— Ты нашел правильные слова, бледнолицый брат мой, — заговорил Чечевицын, и голос его вновь зазвучал как тогда, в бричке, после странного его сна. — Я отдал душу, но в груди у меня еще бьется сердце, и твои слова поразили его, как стрела охотника поражает сердце бизона. Встань же с колен, бледнолицый брат мой, и дозволь краснокожему брату обнять тебя! Помню ли я? О, если б ты знал, брат, как я жалел, как я горько жалел, что ты не ушел тогда со мной, и мы не добывали вместе золото, тигровые шкуры и слоновую кость, и меха на Аляске, и не попали вместе к алеутам… И что поезда и дилижансы я граблю не с тобой, а с убийцей и предателем Акулой Додсоном, я жалел тоже… Я жалел об этом везде: и во Владимирской пересылке, и в Акатуе, и на золотых приисках… представь, я ведь попал на золотые прииски, но то были поганые прииски, совсем не те, что у Майн-Рида… Ты не поверишь, брат, но я до сих пор жалею, что ты не пошел со мной и предал меня… Конвой! Увести! Умри с миром, бледнолицый брат мой, с миром и песней смерти на устах, и пусть предки примут тебя в свой круг у костра в Краях Вечной Охоты. Хау! Я все сказал.
— Боря! Не-е-т! Я не делал этого! Бо…
Дверь захлопнулась, заглушив истошный крик.
* * *
Утром все прошло как по маслу.
Дезертиры не просто вышли из лесу, — они построились в колонну по трое, они маршировали, пусть и слегка вразнобой, и даже затянули какую-то песню. В общем, всем своим видом показывали: осознали, и раскаялись, и готовы послужить родине и революции, искупить и смыть кровью… Наверное, рассчитывали дать деру позже, отведя беду от родимых мест.
Два «максима» ударили кинжальным огнем.
Закончилось все быстро.
Взвод Крупенца — лишь эти бойцы отряда всерьез могли считаться кавалеристами — держал коней вповоду, но так и не дождался команды «На-а-а конь!», — догонять верхами и рубить убегавших к лесу не пришлось. Дезертиры как шли, так и полегли, — на дороге, плотной кучей. Трупы стащили к усадьбе, сложили рядком вдоль стены. Пусть местные хоронят… Или пусть бродячие собаки жрут.

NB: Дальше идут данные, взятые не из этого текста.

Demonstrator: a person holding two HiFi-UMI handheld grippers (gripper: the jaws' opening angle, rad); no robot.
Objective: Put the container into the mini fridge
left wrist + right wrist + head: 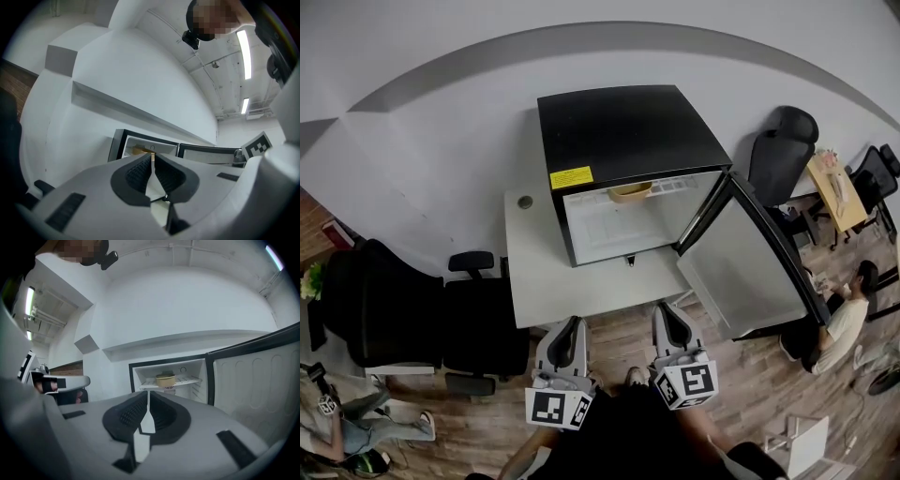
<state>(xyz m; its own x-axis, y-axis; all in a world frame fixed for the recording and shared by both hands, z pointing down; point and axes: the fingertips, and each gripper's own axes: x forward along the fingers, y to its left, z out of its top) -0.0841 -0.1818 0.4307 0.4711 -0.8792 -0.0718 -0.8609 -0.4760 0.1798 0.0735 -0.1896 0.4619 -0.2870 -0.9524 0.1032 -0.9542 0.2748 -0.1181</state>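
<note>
The black mini fridge (623, 131) stands on a white table (534, 272) with its door (750, 267) swung open to the right. A tan, round container (630, 192) sits on the fridge's upper shelf; it also shows in the right gripper view as the container (165, 379) and, partly hidden, in the left gripper view as the container (139, 151). My left gripper (575, 323) (153, 157) and right gripper (664, 311) (148, 394) hang side by side at the table's near edge, well short of the fridge. Both are shut with nothing between the jaws.
Black office chairs (394, 309) stand left of the table, and another chair (780, 150) is behind the open door. A wooden desk (836, 192) and a seated person (844, 319) are at the right. Another person (356, 427) is at lower left. The floor is wood.
</note>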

— Заложников по домам? — спросил комэска, кивнув на каменный остов усадьбы.
— Да что ж ты такой дурак-то, Фокин… — буквально застонал уполномоченный. — Какое по домам? Тут их отцы сидят, братья старшие — взрослые, матерые мужики, почти все с германской вернувшиеся, винтовки с обрезами у всех в амбарах-сараях припрятаны… Отпустишь их, — тут через месяц новая банда объявится, и не птенцы желторотые, настоящая банда, боевая, обстрелянная. Все понял, Фокин? Командуй пулеметчикам!
«Максим» долго грохотал с крыши, расстреляв всю ленту и начав следующую. Наконец и здесь все закончилось. Добивали без выстрелов, штыками.